Return the material below exactly, but only from the line with "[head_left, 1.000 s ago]" through the line with "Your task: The", and without its pictures.

- Opening Delimiter -

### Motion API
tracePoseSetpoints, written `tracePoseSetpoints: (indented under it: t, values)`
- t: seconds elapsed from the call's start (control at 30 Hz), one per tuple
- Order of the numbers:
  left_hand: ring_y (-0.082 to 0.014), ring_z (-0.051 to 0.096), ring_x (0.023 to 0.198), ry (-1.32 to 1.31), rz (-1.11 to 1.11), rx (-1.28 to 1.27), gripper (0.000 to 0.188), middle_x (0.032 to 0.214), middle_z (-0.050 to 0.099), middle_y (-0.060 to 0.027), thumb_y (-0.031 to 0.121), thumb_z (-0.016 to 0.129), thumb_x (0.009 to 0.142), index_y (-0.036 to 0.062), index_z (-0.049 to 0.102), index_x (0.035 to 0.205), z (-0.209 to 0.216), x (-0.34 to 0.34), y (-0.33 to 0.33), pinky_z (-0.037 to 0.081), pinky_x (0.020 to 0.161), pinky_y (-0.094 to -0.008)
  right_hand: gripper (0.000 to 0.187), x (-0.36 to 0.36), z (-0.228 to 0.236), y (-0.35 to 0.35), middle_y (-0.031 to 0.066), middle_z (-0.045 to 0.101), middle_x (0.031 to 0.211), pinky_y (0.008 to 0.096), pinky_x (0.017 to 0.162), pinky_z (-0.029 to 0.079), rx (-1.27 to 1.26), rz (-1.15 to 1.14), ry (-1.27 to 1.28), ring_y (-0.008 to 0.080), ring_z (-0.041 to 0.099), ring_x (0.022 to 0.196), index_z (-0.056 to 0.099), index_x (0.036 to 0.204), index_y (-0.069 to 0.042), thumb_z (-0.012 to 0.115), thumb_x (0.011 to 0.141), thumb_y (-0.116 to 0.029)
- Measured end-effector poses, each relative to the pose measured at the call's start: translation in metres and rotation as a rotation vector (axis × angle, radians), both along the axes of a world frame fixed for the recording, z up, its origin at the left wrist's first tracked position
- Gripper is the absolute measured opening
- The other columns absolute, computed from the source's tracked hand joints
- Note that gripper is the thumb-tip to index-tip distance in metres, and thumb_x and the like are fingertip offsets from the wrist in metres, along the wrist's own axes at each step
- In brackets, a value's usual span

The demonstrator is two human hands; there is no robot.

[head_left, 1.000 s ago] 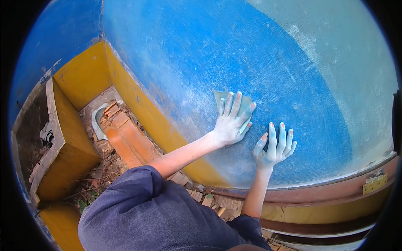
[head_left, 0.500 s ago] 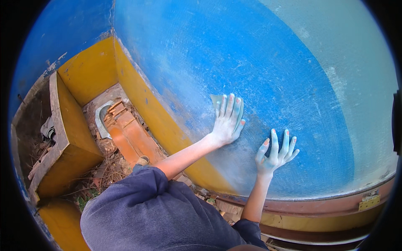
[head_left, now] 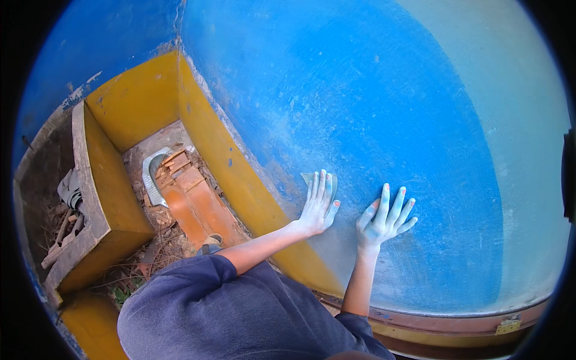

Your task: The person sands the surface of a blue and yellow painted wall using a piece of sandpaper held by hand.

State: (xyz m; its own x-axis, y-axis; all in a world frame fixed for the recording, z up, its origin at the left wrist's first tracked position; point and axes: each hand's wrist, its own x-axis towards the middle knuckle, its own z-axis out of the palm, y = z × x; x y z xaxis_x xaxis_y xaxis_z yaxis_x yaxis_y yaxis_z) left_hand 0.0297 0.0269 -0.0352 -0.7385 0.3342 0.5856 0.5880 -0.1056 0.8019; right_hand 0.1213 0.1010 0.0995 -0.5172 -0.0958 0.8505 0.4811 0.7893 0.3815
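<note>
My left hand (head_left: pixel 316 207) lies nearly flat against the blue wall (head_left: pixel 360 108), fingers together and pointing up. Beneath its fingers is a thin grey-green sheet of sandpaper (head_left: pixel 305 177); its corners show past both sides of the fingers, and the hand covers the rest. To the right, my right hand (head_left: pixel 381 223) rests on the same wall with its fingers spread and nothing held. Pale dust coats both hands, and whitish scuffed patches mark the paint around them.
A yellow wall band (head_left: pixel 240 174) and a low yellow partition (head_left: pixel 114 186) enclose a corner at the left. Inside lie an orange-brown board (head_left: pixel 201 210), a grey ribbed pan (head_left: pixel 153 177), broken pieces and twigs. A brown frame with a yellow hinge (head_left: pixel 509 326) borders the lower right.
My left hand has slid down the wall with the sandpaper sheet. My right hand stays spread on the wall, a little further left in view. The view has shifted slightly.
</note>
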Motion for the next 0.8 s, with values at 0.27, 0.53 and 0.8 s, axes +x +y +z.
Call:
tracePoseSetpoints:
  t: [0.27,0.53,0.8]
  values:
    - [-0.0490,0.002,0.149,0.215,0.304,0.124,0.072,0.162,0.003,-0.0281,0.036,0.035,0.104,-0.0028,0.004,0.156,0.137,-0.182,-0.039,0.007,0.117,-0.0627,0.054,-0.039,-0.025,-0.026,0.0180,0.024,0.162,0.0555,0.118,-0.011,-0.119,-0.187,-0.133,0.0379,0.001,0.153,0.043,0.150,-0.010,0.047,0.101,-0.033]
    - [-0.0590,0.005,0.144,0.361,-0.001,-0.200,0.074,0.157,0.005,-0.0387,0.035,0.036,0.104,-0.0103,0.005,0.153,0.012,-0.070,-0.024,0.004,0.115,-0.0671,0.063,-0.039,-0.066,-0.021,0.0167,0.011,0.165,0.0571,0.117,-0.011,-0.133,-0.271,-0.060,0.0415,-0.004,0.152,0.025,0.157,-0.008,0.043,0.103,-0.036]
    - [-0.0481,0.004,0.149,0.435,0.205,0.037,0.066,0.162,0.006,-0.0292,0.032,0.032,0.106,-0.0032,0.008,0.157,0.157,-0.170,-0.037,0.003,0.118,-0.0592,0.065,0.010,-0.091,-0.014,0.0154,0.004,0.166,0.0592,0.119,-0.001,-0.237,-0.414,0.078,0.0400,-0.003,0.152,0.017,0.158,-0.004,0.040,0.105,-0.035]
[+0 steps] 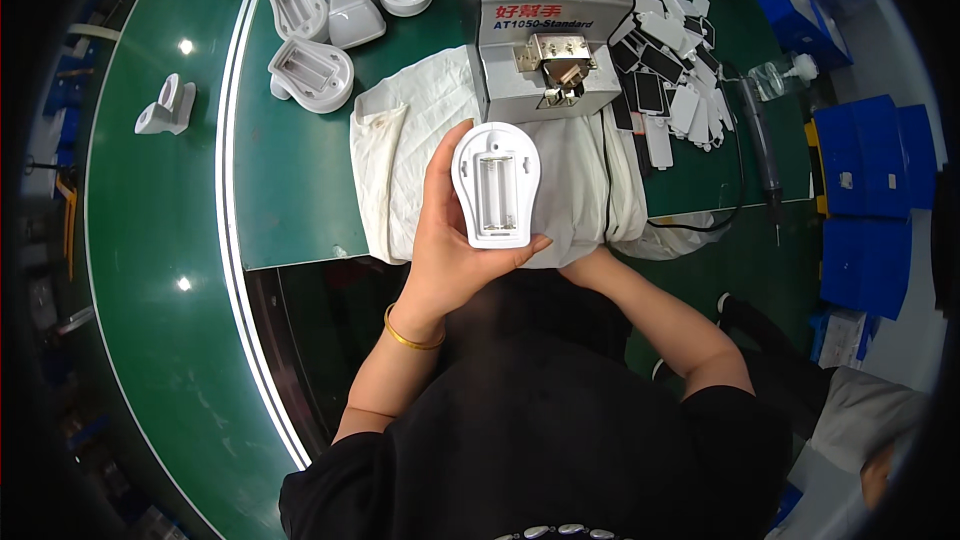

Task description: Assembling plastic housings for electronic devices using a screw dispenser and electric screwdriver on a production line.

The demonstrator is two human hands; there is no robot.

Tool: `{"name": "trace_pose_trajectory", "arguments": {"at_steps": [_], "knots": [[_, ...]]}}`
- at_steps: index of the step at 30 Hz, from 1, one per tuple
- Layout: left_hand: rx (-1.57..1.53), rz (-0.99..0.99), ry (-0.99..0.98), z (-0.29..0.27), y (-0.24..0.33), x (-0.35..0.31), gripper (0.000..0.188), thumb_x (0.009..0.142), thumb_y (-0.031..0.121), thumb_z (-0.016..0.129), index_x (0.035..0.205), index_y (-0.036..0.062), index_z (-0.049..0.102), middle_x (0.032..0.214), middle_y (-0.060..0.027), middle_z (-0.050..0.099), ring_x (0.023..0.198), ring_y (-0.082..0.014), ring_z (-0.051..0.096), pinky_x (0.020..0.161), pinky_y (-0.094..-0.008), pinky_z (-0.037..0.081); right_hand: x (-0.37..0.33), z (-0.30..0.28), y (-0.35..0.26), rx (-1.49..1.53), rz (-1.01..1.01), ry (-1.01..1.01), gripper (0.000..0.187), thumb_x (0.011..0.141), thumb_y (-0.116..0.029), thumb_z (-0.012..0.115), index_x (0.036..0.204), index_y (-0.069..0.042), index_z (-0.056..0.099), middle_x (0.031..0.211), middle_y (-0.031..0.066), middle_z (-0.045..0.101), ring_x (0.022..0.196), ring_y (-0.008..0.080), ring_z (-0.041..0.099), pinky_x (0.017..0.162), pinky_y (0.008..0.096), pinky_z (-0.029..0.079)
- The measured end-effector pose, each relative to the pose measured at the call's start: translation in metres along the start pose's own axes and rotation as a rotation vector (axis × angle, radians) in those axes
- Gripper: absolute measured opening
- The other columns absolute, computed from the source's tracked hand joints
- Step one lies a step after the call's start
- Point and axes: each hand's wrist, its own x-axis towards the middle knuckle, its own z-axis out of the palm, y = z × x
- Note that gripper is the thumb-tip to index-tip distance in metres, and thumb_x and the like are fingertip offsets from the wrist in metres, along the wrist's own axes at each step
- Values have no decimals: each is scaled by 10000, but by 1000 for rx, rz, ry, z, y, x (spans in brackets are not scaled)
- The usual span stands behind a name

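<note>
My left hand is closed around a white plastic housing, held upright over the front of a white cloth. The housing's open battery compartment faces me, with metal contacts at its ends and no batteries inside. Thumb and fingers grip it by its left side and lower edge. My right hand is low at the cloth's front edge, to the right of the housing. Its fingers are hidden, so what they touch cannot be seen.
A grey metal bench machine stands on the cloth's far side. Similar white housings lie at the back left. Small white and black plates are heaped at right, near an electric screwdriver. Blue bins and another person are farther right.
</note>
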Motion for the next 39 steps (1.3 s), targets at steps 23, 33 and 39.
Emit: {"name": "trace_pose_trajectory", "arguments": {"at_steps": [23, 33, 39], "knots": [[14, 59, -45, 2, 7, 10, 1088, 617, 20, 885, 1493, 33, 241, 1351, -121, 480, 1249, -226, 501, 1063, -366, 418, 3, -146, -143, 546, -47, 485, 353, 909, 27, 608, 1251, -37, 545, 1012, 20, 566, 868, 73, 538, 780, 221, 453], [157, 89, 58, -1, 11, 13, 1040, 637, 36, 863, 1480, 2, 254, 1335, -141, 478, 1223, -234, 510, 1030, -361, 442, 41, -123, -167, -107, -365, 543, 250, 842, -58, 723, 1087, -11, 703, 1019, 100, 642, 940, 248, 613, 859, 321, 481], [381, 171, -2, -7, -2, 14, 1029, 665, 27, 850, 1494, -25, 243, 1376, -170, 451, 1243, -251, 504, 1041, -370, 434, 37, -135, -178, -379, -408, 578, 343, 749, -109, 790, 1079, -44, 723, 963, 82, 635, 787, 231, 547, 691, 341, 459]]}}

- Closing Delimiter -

Response:
[head_left, 1.000 s ago] 
[head_left, 0.500 s ago] 
[head_left, now] 

Your task: The person sands the surface of a blue and yellow painted wall using a piece of sandpaper held by hand.

No more output is required for the exercise.